§ What you have to do:
Search the data for "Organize". Each line containing it is to be copied.

** Given information follows **

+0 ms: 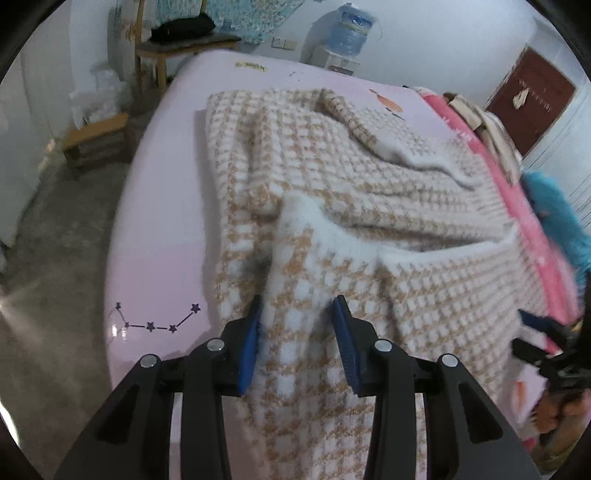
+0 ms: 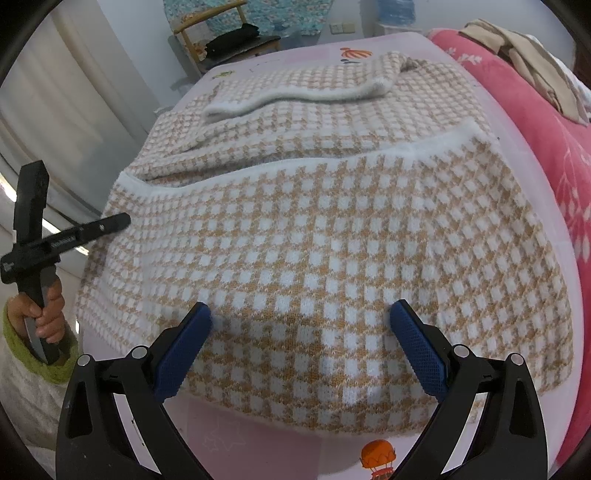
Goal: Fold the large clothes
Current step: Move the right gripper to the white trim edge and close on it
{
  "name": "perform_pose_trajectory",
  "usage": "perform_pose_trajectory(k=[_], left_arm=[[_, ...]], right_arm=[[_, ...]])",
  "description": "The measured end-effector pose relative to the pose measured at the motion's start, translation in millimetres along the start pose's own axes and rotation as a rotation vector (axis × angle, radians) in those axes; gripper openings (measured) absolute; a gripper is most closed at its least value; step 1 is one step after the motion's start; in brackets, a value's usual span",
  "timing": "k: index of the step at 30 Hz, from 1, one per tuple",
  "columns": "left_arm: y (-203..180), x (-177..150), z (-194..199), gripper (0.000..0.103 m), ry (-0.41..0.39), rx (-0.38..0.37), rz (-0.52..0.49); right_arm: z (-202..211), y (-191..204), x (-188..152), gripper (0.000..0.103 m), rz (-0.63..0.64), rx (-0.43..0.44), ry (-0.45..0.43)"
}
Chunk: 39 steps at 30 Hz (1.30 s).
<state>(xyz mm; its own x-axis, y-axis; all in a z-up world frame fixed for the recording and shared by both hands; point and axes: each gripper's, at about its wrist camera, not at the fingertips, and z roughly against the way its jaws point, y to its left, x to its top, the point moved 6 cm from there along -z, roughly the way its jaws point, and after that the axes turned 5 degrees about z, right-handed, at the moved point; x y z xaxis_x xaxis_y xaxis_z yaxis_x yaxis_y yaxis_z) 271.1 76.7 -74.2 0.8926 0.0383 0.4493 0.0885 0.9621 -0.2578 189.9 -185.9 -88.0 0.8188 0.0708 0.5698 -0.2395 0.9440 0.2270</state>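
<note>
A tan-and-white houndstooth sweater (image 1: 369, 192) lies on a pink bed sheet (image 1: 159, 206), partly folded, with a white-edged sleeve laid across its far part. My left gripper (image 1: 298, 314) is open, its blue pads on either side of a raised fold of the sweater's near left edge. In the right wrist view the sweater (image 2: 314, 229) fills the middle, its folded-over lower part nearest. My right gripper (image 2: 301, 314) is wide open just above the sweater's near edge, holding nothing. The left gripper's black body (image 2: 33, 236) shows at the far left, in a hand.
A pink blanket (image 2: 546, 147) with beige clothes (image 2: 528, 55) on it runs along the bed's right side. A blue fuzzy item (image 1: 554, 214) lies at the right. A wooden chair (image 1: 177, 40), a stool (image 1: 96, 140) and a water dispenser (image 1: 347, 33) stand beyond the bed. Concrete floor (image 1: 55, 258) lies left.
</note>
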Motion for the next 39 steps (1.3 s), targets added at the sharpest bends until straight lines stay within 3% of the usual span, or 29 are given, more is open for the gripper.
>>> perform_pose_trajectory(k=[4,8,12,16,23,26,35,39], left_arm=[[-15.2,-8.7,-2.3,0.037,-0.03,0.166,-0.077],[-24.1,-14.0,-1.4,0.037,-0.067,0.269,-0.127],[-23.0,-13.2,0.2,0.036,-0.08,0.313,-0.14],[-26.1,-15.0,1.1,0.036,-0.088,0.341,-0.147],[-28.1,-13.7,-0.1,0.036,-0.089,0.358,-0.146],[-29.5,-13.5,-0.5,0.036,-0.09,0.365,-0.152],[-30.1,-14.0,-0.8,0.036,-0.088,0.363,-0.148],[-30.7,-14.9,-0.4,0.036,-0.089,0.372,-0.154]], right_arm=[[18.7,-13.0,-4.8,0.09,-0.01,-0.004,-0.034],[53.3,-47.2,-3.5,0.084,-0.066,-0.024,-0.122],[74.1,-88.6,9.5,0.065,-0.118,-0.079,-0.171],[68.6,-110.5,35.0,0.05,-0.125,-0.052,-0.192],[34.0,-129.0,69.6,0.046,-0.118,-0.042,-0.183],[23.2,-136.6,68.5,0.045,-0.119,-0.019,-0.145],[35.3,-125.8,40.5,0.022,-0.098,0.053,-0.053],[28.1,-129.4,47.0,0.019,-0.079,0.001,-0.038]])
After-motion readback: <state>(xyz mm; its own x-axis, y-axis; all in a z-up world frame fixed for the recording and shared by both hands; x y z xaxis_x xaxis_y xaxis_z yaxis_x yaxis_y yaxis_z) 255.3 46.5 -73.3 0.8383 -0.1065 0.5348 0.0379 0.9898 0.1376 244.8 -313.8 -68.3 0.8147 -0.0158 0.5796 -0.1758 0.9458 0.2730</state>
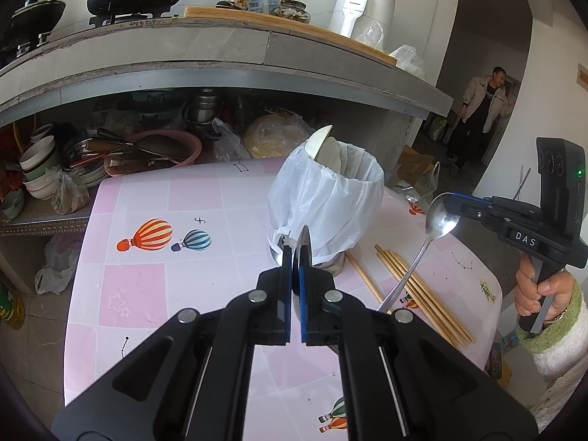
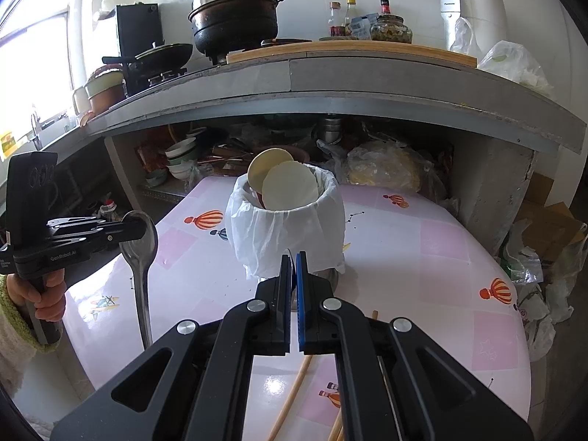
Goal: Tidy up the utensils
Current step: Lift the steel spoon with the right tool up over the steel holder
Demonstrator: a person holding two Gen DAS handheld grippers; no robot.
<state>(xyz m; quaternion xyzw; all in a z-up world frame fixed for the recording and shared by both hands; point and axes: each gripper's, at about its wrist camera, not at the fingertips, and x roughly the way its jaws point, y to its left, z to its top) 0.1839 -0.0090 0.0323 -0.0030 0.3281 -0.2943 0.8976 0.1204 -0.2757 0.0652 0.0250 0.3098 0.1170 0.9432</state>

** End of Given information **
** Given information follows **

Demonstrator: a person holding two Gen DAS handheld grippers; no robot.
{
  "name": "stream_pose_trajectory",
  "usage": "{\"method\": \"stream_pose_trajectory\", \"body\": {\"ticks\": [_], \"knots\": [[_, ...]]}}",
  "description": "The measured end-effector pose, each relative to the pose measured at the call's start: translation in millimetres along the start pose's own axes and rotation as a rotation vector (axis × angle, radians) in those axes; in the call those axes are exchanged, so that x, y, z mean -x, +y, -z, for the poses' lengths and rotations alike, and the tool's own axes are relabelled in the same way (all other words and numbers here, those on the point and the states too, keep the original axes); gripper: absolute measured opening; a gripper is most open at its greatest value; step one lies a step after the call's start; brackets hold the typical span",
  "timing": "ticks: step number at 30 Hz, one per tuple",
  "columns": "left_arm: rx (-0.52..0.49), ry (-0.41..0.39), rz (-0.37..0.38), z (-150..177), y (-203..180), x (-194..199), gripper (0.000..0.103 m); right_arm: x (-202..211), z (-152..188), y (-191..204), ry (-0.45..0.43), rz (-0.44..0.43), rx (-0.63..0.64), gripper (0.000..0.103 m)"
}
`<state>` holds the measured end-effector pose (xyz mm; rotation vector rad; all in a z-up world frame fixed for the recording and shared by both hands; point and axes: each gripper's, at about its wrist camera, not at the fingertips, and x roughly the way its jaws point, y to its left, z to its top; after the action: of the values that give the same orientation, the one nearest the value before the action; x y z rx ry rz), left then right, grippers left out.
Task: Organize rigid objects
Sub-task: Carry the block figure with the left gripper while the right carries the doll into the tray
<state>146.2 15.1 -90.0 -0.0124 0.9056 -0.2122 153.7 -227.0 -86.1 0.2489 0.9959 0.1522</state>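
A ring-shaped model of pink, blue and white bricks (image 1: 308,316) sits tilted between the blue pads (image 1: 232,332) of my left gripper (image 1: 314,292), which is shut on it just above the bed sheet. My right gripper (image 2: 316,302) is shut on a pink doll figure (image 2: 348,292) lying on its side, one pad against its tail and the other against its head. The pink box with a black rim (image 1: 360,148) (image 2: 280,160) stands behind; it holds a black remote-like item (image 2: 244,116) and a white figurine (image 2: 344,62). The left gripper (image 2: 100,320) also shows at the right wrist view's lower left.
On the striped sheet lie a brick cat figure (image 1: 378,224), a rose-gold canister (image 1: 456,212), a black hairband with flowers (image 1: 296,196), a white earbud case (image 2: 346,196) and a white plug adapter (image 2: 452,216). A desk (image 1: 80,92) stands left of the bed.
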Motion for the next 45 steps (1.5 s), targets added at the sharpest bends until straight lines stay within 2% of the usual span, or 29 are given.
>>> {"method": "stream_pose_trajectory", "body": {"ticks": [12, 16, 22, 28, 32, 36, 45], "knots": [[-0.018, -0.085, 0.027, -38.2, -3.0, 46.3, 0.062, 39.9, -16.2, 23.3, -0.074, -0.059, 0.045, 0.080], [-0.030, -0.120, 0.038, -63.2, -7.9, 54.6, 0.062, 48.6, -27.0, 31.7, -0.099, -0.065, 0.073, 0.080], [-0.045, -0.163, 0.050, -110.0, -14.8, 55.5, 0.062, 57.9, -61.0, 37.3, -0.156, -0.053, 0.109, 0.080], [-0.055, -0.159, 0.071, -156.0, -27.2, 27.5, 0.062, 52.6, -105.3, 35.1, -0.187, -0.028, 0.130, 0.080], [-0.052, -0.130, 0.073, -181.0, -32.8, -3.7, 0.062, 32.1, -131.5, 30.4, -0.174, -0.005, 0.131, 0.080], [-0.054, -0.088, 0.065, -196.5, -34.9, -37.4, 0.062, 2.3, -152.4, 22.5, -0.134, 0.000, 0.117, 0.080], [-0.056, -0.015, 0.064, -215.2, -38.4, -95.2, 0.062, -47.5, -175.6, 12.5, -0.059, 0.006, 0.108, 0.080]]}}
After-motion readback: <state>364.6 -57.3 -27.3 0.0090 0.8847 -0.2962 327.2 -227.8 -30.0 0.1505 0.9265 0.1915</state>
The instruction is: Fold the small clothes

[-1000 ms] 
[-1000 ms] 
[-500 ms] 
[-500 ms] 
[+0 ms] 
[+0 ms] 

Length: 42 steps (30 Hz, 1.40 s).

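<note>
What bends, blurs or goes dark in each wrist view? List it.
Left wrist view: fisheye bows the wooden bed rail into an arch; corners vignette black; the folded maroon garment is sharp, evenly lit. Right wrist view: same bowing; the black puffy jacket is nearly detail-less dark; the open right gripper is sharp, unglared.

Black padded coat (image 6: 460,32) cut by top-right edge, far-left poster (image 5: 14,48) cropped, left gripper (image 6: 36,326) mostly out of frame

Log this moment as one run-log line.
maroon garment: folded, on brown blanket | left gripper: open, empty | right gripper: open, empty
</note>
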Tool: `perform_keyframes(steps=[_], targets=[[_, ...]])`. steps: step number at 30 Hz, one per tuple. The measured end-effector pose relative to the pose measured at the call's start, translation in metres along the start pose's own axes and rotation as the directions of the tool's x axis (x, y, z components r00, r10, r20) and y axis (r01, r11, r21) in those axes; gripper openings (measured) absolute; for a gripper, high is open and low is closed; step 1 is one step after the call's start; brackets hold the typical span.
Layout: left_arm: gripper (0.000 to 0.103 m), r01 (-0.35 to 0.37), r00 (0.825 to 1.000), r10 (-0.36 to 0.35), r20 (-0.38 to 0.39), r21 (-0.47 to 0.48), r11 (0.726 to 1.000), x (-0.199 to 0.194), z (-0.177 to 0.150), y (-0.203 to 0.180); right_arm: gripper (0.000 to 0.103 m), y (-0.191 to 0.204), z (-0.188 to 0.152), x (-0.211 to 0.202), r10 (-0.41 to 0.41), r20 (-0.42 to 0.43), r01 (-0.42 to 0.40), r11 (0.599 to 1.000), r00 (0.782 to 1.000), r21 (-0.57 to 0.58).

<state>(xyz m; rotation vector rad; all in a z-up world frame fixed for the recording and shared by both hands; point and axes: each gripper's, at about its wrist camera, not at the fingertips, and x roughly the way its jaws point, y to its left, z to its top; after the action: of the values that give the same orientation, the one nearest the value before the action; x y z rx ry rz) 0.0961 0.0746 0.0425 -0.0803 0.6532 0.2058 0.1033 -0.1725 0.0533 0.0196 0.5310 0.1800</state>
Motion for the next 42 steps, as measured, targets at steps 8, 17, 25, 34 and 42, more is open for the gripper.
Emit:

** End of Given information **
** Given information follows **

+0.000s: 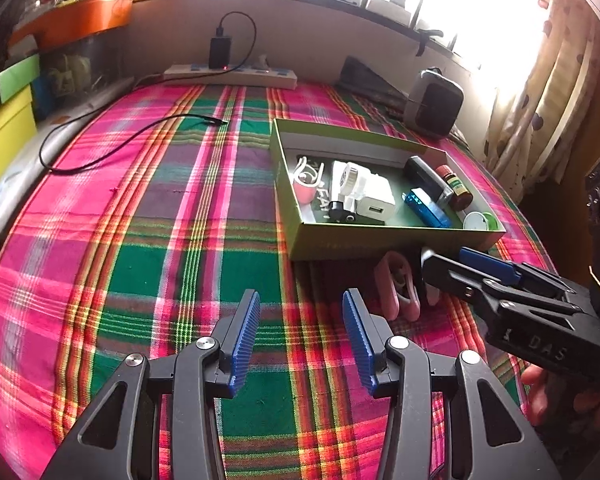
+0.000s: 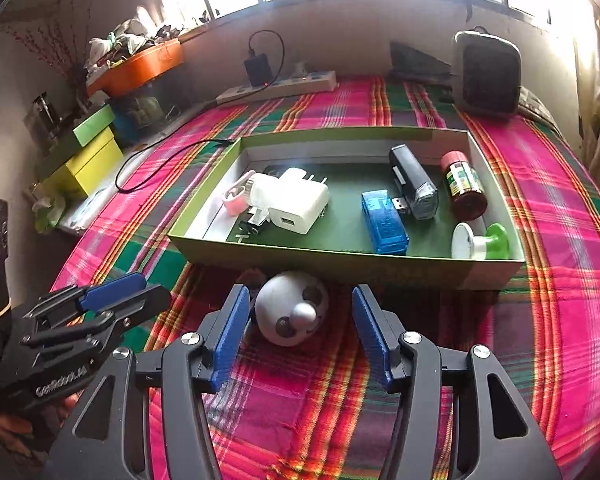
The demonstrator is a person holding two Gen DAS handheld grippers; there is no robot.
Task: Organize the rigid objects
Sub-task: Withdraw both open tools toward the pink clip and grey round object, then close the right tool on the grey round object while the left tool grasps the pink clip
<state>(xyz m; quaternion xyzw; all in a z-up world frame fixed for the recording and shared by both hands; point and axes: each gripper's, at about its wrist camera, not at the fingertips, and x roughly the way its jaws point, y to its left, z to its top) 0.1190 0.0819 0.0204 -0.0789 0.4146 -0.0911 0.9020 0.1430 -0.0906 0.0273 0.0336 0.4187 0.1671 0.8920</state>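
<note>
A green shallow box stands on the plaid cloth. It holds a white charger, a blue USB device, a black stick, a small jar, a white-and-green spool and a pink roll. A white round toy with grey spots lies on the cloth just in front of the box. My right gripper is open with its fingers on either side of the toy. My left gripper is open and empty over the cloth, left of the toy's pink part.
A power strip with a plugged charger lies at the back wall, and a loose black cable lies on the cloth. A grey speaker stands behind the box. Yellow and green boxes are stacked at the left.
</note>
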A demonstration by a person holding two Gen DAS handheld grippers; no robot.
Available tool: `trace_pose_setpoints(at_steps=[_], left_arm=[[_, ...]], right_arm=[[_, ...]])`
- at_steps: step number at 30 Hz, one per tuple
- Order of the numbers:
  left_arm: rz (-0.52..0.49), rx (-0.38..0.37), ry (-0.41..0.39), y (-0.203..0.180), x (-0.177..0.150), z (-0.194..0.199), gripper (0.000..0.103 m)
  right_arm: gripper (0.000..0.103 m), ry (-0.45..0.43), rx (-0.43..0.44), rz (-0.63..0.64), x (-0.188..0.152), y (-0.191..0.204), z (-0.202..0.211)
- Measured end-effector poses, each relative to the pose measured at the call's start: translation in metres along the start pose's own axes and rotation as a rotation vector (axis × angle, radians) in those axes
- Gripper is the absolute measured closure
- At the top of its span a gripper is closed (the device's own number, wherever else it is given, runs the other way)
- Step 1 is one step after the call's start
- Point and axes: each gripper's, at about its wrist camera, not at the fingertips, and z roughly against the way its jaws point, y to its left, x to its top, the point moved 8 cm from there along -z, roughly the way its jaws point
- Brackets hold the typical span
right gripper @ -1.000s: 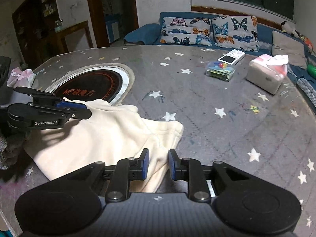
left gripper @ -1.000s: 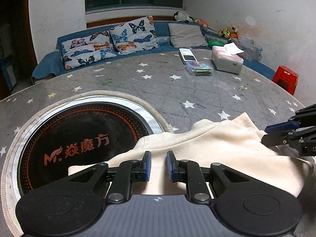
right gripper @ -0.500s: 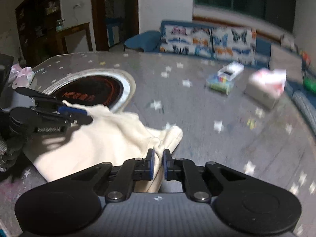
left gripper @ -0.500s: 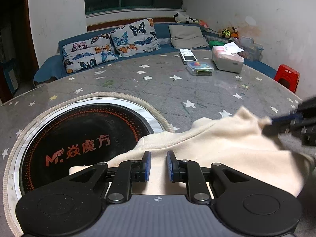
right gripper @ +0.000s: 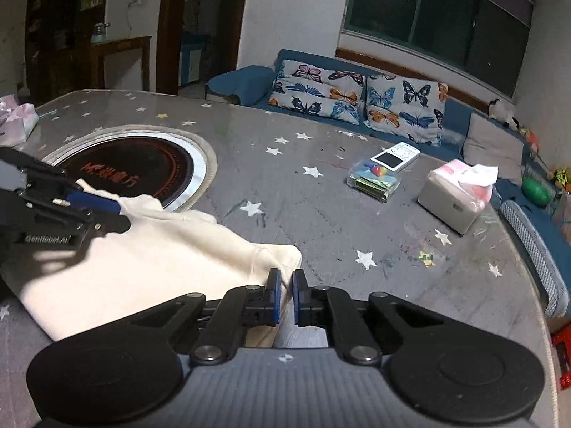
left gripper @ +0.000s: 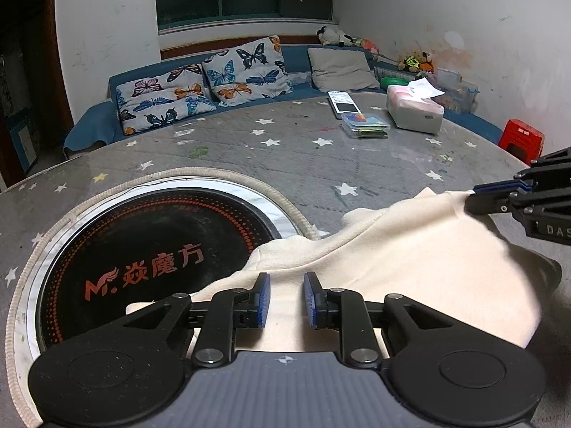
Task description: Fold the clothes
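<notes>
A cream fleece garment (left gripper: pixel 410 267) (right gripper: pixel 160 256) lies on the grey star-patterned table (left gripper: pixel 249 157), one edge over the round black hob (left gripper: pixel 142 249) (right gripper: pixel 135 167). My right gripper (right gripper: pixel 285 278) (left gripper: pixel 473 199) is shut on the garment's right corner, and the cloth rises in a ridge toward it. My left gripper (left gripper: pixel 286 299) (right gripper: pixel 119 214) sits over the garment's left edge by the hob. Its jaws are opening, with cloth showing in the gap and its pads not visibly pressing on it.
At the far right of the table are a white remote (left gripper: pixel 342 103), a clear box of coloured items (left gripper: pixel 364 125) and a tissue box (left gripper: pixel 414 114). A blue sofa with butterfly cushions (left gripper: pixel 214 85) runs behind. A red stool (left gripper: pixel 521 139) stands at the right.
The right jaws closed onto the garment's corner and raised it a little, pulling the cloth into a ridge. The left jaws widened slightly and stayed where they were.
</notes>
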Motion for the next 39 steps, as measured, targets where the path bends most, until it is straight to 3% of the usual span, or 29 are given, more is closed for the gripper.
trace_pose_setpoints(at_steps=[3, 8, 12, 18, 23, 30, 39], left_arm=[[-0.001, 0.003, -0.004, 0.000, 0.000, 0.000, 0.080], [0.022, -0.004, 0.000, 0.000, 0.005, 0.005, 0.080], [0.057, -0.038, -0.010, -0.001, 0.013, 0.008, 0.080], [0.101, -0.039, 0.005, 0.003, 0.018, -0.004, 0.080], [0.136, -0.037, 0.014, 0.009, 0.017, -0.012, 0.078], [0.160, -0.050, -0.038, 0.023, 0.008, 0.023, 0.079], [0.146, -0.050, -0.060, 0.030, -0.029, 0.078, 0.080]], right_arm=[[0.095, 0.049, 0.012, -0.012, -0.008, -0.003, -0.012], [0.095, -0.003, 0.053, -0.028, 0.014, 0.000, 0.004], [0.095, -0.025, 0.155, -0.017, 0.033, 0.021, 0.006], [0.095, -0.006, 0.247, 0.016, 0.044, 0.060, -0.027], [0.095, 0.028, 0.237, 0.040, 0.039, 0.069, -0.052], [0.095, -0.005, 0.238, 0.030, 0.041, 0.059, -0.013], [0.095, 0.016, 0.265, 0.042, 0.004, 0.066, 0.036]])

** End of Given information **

§ Solution to the exercise:
Task: Organize rigid objects
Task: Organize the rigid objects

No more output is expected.